Deutscher erpresste Manner

Ein 27-Jähriger hat offenbar seit Mitte September versucht, die bekannten Lebensmittelproduzenten "Manner" und "Wojnar" zu erpressen. Dazu machte er Produkte der beiden Unternehmen ungenießbar. Am Dienstag wurde der Verdächtige, ein Deutscher polnischer Abstammung, nach einer Verfolgungsjagd in Tirol geschnappt. Gefahr für Konsumenten habe zu keiner Zeit bestanden.

Der Fall begann am 21. September

Der Erpresser schickte Mails an die Firma "Manner" über ein kompliziertes Verschlüsselungsprogramm, wie Oberst Michael Mimra, stellvertretender Leiter des Wiener Landeskriminalamtes, sagte. Darin behauptete er, dass er Produkte manipuliert und in mehreren Geschäften in Tirol abgelegt hatte. Die ungenießbar gemachten Produkte - die Ermittler betonten ausdrücklich, dass es sich nicht um die berühmten Schnitten handelte - wurden gefunden. Die Aktion verband der Täter mit einer Forderung über 100.000 Euro.
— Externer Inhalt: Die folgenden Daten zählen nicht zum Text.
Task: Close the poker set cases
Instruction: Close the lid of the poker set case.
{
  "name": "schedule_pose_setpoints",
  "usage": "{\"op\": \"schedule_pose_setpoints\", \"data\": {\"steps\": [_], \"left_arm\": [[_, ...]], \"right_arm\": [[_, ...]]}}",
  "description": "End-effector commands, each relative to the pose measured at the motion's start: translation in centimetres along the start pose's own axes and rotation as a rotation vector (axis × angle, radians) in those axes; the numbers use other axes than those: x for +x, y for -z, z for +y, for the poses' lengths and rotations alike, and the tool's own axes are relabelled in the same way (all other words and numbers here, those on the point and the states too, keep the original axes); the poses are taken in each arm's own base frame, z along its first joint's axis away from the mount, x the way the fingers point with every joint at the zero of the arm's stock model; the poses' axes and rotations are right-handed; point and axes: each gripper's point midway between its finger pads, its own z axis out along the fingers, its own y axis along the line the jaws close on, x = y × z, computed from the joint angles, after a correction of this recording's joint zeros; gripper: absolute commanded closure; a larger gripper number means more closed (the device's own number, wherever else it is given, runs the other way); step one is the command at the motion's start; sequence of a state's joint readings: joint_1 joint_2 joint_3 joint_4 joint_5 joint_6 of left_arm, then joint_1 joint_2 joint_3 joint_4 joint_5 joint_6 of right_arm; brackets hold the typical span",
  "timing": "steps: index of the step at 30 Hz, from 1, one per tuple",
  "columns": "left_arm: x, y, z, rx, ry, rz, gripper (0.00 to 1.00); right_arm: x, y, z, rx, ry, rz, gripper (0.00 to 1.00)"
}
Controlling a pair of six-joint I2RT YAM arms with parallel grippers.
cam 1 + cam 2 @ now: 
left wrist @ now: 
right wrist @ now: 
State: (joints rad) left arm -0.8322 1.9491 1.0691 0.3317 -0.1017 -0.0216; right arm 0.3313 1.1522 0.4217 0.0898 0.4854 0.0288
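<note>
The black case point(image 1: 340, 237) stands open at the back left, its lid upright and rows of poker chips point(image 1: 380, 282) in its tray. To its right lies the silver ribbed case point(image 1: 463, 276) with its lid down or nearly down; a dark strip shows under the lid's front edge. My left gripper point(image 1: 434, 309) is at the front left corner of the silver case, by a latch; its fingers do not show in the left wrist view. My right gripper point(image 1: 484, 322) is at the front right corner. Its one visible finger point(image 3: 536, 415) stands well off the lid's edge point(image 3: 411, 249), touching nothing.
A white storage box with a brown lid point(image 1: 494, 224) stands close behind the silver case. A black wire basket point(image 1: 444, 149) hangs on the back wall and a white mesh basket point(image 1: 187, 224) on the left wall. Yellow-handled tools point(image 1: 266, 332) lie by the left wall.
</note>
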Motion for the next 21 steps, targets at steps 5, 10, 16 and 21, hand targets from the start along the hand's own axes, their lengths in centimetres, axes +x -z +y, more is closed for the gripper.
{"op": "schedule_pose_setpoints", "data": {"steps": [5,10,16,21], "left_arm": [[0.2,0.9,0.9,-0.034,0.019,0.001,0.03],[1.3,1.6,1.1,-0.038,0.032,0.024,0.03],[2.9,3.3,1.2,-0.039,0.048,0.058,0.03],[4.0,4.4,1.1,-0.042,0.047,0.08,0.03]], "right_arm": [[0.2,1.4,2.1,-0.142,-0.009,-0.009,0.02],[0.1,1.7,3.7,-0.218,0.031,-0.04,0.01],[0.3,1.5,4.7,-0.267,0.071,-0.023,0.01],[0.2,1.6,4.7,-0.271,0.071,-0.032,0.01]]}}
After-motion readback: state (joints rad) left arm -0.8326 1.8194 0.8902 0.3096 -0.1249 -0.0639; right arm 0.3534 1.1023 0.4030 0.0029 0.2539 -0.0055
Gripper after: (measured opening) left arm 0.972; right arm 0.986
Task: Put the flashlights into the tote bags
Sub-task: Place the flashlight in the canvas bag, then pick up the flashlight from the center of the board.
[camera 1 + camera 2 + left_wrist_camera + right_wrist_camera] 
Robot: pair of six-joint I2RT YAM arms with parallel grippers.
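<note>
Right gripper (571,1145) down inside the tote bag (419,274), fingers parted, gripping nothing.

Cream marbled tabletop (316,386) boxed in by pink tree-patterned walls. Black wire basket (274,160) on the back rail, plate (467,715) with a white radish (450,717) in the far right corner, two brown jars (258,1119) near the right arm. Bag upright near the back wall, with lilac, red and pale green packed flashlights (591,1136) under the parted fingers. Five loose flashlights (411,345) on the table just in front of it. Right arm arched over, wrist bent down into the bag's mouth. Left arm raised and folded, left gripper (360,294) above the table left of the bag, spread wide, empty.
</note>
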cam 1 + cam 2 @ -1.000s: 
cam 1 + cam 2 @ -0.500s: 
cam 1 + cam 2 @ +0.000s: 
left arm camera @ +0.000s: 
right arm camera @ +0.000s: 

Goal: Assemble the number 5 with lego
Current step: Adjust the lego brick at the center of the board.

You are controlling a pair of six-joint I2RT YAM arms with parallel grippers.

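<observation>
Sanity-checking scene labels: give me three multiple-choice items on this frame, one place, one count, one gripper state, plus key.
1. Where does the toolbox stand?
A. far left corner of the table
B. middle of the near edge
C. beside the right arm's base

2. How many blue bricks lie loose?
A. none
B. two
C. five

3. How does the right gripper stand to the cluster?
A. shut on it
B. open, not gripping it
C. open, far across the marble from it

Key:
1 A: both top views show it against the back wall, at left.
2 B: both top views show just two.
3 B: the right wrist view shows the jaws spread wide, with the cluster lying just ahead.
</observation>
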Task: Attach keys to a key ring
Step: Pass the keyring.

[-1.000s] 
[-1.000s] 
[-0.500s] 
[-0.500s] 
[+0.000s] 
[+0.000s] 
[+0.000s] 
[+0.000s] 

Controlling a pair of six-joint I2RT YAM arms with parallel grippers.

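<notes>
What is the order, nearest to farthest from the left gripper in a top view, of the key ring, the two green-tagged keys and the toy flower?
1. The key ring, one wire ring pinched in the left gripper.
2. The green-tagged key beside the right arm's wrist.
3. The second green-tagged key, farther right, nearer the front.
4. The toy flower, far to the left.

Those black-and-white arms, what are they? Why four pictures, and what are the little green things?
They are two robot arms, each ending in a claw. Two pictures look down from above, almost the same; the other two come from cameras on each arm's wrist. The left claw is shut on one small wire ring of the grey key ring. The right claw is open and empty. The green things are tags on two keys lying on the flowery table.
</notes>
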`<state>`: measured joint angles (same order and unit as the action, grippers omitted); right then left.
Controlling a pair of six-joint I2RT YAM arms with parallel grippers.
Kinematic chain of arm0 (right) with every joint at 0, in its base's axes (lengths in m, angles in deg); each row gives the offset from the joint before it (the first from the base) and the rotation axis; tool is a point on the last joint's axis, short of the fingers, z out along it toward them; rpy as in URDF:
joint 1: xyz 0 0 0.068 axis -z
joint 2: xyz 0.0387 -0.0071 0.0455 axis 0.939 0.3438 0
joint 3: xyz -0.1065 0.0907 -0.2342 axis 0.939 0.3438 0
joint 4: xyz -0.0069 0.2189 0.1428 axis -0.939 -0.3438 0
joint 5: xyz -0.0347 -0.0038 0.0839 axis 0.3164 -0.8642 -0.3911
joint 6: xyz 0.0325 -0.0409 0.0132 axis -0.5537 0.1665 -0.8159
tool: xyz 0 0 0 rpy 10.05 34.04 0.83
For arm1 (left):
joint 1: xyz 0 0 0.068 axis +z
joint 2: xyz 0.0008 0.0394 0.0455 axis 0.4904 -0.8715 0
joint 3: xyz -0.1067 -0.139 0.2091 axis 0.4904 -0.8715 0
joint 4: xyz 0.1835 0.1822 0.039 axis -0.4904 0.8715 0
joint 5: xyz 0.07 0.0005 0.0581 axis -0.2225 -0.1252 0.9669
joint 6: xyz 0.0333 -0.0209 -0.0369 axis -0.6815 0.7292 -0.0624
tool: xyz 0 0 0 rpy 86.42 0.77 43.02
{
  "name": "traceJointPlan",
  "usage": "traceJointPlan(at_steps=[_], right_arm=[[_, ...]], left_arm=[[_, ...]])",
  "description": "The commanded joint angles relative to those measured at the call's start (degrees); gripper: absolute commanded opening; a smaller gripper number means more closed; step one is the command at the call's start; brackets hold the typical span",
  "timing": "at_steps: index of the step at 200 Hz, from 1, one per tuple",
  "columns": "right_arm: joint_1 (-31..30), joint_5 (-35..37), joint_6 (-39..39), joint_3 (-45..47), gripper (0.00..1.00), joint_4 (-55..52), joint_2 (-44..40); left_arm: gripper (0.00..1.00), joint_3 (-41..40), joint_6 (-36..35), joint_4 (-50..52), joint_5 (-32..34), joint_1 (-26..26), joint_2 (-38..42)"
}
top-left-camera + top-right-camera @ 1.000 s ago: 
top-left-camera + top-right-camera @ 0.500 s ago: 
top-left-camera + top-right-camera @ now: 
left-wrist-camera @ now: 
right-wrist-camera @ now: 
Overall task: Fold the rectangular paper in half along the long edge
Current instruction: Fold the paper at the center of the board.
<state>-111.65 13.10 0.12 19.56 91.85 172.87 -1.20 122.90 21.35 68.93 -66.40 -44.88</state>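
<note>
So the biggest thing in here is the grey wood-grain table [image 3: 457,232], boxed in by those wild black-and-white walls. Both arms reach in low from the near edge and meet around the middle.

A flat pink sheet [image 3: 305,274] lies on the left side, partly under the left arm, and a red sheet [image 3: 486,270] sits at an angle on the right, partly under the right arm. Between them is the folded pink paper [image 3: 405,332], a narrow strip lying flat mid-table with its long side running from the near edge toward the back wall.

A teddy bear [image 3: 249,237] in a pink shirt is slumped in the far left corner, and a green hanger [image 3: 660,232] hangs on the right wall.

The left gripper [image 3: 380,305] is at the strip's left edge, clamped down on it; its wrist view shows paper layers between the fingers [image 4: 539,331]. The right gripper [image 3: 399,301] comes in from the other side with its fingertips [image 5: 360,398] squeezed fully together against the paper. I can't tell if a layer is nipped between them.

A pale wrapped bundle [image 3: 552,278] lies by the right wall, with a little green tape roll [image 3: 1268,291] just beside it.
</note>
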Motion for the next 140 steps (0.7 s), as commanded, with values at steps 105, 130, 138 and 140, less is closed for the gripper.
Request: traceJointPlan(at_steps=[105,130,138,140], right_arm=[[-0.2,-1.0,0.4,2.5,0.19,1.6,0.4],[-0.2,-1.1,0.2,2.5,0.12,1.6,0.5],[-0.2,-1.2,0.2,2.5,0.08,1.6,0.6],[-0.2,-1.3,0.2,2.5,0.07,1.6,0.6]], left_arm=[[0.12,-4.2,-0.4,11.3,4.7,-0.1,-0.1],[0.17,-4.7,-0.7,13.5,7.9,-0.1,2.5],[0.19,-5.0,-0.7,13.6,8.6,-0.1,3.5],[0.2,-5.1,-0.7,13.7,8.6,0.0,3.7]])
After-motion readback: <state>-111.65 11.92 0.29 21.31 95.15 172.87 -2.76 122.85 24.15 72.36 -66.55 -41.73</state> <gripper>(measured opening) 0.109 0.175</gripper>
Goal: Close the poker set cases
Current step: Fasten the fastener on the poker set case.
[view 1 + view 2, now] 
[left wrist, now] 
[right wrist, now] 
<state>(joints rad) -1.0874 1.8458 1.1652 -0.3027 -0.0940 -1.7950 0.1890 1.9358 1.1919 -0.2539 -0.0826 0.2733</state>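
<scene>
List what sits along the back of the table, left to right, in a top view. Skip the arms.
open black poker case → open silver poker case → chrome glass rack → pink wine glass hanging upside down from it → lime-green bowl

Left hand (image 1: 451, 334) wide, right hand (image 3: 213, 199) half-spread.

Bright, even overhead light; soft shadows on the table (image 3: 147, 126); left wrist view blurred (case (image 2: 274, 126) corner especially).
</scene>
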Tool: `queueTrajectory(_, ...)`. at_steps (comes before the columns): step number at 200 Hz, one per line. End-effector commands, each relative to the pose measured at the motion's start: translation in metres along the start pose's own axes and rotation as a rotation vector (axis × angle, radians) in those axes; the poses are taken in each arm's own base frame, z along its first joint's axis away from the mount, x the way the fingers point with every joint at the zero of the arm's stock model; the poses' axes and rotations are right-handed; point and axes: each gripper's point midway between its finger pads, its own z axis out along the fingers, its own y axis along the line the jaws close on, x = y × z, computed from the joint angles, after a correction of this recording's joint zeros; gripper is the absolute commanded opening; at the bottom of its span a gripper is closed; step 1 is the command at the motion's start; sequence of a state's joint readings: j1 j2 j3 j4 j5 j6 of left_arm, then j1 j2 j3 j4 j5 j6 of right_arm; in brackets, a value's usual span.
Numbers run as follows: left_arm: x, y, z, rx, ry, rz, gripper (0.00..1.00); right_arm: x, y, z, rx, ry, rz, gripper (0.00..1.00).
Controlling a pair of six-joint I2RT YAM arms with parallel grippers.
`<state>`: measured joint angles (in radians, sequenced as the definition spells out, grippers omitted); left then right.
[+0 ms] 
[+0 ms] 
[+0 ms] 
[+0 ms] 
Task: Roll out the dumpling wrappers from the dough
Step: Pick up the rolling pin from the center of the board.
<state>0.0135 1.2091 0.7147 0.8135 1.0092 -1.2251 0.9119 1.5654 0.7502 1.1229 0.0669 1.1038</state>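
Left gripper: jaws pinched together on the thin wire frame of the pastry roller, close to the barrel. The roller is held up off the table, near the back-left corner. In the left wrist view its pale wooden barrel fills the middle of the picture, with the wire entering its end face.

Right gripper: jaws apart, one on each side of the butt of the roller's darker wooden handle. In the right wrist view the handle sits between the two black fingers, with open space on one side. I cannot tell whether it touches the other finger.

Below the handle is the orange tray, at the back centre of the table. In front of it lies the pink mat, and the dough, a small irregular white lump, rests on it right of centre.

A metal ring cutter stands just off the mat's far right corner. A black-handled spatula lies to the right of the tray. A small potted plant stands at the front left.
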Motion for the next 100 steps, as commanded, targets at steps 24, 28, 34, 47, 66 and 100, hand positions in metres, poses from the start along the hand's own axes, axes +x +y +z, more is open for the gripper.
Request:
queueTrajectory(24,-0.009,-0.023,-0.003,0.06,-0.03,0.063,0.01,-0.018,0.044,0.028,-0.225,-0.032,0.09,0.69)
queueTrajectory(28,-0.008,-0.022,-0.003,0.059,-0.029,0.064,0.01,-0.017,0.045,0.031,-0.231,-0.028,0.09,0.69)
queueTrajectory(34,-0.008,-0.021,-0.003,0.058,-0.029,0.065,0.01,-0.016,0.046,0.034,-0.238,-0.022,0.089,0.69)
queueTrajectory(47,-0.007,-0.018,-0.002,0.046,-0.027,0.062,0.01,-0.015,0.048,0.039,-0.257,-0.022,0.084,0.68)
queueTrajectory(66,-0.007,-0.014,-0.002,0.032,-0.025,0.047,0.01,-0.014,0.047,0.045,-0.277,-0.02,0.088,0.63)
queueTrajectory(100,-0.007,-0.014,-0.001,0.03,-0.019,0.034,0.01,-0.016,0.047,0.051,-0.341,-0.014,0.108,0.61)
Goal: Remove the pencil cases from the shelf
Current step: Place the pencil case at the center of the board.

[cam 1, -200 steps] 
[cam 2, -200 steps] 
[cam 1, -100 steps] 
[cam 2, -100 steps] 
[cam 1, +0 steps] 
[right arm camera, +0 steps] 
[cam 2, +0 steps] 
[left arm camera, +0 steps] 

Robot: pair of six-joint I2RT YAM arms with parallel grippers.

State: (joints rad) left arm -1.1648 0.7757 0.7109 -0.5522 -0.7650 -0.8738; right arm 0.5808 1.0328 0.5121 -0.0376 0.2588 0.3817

Später gab es auch Mails an das Unternehmen "Wojnar". Auch hier gab der Verdächtige an, die Lebensmittel unbrauchbar gemacht zu haben. Diesmal forderte er 75.000 Euro. Den Ermittlern zufolge waren dies ausgesprochen geringe Beträge, wenn man frühere Fälle - etwa den in Deutschland berühmt gewordenen Erpresser "Dagobert" - zum Vergleich heranzieht. Geld sei nicht geflossen, betonte die Polizei. Allerdings habe man dem Täter eine Kreditkarte mit Bankomatfunktion zur Verfügung gestellt, um ihn einerseits zu ködern, andererseits um anhand der Abhebungen ein Bewegungsprofil zu erstellen.

 Das dürfte letztlich funktioniert haben
Am Dienstag wurden in Tirol 30 potenzielle Behebungsstellen beobachtet. Dabei wurde man in Zirl fündig. Bei einer Überprüfung des Verdächtigen flüchtete der 27-Jährige zwar, wurde aber im Rahmen einer Alarmfahndung geschnappt.